■ **Assignment**:
Please output exactly the lines from the one containing "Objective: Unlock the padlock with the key" through the last line of the records, both included.

Records from a data collection
####

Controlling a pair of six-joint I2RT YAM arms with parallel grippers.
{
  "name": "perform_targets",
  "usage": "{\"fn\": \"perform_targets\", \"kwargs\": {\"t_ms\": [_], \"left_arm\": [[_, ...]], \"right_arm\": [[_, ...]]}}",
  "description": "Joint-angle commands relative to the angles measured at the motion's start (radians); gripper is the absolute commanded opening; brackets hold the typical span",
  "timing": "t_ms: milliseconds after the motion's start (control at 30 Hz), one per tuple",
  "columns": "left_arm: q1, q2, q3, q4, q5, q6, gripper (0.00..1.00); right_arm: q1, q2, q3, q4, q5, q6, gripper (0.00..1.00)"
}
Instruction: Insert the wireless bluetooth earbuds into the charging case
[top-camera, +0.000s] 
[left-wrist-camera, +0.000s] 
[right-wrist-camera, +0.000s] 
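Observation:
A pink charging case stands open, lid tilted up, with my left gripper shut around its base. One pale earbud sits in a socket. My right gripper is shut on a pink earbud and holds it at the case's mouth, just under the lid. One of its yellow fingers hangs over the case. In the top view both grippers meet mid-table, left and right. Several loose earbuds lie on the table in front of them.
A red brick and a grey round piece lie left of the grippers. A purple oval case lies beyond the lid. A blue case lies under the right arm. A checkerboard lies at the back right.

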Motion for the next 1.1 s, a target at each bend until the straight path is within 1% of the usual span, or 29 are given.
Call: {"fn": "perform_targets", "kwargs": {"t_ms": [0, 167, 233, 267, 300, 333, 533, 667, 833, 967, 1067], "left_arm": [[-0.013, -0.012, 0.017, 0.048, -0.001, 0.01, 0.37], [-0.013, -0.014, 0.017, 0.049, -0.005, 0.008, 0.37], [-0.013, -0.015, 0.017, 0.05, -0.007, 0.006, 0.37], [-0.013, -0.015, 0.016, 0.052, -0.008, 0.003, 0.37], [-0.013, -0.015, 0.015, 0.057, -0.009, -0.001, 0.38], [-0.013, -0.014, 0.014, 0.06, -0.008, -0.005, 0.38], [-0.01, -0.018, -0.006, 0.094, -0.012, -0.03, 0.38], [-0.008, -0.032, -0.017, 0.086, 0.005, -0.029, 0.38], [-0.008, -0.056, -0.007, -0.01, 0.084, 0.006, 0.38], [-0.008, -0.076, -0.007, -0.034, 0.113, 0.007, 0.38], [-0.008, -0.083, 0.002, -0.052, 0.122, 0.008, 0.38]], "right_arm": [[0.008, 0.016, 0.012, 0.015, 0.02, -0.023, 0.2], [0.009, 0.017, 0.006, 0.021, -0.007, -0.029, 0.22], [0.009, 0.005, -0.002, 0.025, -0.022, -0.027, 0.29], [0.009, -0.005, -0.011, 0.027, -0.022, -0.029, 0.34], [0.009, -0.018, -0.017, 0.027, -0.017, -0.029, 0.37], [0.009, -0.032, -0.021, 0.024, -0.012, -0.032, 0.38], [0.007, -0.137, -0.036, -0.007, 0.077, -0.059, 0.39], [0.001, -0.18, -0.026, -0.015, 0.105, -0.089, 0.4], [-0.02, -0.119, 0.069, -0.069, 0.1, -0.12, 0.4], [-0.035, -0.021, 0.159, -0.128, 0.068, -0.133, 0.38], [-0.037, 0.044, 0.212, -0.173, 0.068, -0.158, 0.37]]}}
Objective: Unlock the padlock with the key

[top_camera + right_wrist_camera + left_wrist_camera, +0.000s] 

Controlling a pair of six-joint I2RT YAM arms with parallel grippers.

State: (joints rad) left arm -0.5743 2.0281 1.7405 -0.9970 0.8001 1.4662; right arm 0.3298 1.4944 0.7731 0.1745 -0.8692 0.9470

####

■ **Exercise answer**:
Objective: Unlock the padlock with the key

[top_camera + right_wrist_camera + left_wrist_camera, +0.000s] 

Controlling a pair of six-joint I2RT YAM arms with parallel grippers.

State: (joints rad) left arm -0.5743 2.0281 1.7405 -0.9970 0.8001 1.4662; right arm 0.3298 1.4944 0.7731 0.1745 -0.8692 0.9470

Nothing more belongs to this answer.